Nearby corporate offices provide a diversified employment base that supports renter demand and commute convenience for residents, notably in distribution, consumer brands, and corporate headquarters roles. The following anchors reflect realistic commuting distances that can aid leasing stability.

  • Wesco Distribution — distribution services (1.6 miles)
  • Dr Pepper Snapple Group — consumer beverages (2.1 miles)
  • L Brands — retail/apparel corporate (2.6 miles) — HQ
  • Nationwide — insurance & financial services (6.8 miles) — HQ
  • American Electric Power — electric utility corporate (7.0 miles) — HQ
Why invest?

135 S Stygler Rd combines workforce-oriented demand drivers with durable neighborhood fundamentals. According to CRE market data from WDSuite, the surrounding area maintains low-90s occupancy and moderate rent levels relative to income, supporting renewal rates and predictable cash flow. The 42-unit scale and smaller average unit sizes position the asset to capture steady demand from singles and smaller households, while grocery and daily retail depth strengthen convenience and retention.

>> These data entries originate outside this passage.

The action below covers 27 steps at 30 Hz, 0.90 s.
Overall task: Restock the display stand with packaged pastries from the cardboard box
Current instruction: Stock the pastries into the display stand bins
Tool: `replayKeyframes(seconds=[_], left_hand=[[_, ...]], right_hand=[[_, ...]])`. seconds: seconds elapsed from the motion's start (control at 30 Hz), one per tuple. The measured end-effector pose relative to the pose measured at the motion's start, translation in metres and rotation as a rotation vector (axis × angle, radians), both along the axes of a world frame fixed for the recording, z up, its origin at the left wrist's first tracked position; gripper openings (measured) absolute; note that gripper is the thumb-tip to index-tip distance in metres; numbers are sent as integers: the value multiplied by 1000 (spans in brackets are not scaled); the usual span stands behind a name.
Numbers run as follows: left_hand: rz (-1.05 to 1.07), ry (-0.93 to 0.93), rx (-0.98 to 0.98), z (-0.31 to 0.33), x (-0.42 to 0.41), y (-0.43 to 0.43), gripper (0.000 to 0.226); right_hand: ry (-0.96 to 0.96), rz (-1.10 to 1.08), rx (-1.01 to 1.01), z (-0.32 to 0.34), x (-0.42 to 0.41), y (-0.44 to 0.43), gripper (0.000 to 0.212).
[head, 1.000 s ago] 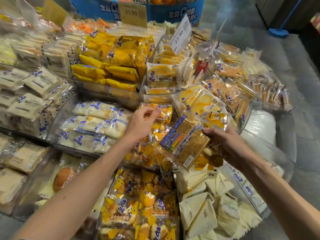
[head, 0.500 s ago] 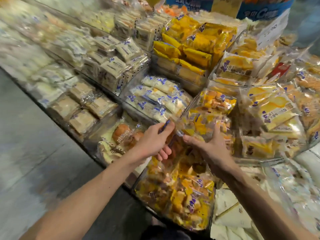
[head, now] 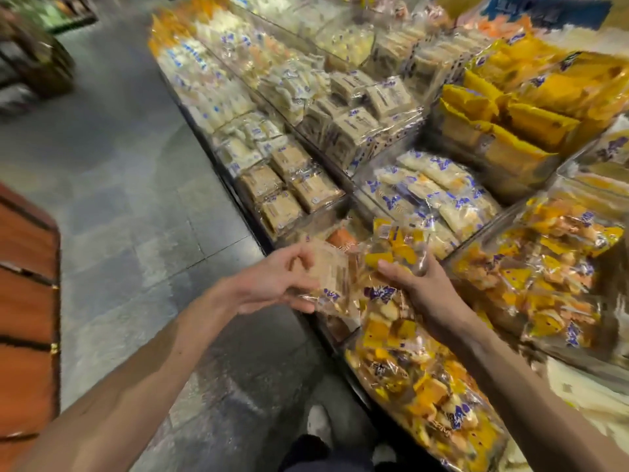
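Arms extended, left grip (head: 272, 282) pinches a clear pastry pack (head: 332, 277), right grip (head: 420, 287) clasps a yellow bag (head: 396, 248)

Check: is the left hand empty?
No, the left hand grips a pale pastry pack while the right hand holds a yellow pastry pack.

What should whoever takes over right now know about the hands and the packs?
Left hand: holds a pale pack just off the stand.
Right hand: grips a yellow pack over the stand's near corner.
Stand: looks well filled throughout.
Box: not in view.
Done: cannot tell how many packs are placed.
Left: probably set both packs with their like, then fetch more.
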<state>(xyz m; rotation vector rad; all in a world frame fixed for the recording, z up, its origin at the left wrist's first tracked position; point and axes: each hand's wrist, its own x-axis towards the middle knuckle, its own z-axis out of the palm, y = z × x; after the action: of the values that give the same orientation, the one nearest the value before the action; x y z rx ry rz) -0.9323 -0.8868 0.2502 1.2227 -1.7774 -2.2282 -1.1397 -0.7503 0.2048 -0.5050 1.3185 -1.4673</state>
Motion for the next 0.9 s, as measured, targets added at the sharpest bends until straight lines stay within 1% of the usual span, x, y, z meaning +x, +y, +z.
replayKeyframes(seconds=[0.03,0.07,0.17,0.23,0.3,0.37,0.4,0.43,0.47,0.53,0.57,0.6,0.67,0.7,0.77,0.8,0.87,0.9], left_hand=[[-17,14,-12,-1,10,-6,27],[-37,27,-21,-2,19,-11,38],[-87,61,-88,-8,41,-35,91],[-114,43,-164,-14,54,-57,117],[-131,-11,-188,-24,68,-85,129],[-129,-60,-205,-34,82,-113,135],[-123,-71,-240,-39,88,-128,133],[-107,-79,-260,-42,93,-141,124],[-78,-74,-258,-44,97,-153,108],[-52,-64,-235,-49,105,-176,76],[-75,-56,-236,-52,108,-189,66],[-111,-55,-238,-55,110,-201,60],[-170,-76,-282,-56,111,-225,57],[-194,-93,-310,-57,109,-237,58],[-229,-112,-348,-58,99,-259,58],[-244,-120,-358,-58,92,-270,57],[-298,-152,-399,-62,77,-293,56],[-339,-173,-441,-63,68,-304,54]], right_hand=[[-19,12,7,2,8,-6,66],[-25,20,15,0,14,-13,63],[-23,41,48,-4,32,-37,56],[-5,30,67,-8,43,-58,53],[2,16,107,-14,54,-82,56],[11,2,116,-19,67,-106,64],[11,-13,129,-22,74,-118,67],[33,-20,150,-20,83,-129,66],[41,-24,158,-20,90,-138,60],[13,-71,193,-18,105,-153,41],[6,-95,216,-15,112,-160,40],[-31,-126,232,-17,117,-167,47],[-80,-183,241,-16,122,-180,55],[-84,-198,253,-13,123,-185,51],[-119,-228,264,-7,121,-192,33],[-115,-239,266,-2,120,-196,31],[-110,-257,273,-9,113,-206,39],[-137,-272,258,-15,106,-212,40]])
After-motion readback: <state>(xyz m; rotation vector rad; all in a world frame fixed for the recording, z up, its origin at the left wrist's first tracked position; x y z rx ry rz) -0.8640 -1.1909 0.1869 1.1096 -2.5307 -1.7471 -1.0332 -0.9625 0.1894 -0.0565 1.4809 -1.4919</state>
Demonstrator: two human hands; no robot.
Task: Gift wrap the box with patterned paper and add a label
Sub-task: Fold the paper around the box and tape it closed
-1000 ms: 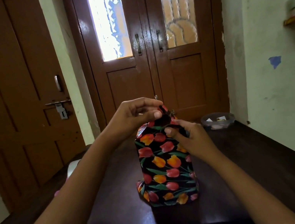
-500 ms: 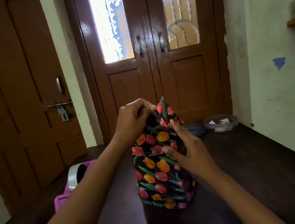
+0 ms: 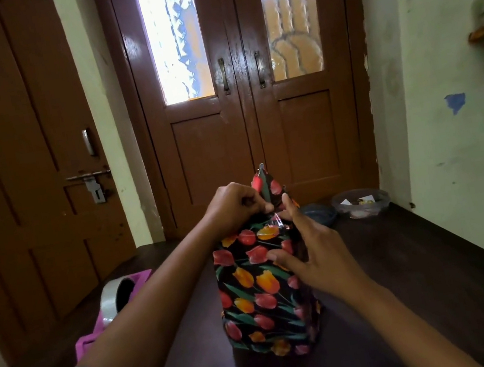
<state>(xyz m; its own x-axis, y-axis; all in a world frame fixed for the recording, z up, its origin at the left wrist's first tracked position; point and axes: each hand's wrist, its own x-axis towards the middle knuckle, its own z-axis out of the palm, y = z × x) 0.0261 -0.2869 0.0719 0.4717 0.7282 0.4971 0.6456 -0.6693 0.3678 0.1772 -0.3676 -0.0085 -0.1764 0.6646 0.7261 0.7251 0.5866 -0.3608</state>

Built in 1973, the property likely benefits from targeted value-add and systems upgrades to sharpen competitiveness versus nearby early-1970s stock. Three-mile demographics point to gradual population growth and a rising renter share, expanding the tenant base and helping sustain occupancy, while ownership costs that are manageable for the metro suggest focusing on operational execution rather than outsized rent lifts.

  • Stable neighborhood occupancy and rent-to-income dynamics support retention and pricing discipline.
  • Smaller-format units align with projected growth in households and a larger renter pool within 3 miles.
  • Value-add upside from 1973 vintage via interior updates and building systems modernization.
  • Proximity to multiple corporate employers underpins workforce housing demand and leasing stability.
  • Risks: below-average safety metrics and limited childcare/pharmacy options warrant enhanced security and amenity strategy.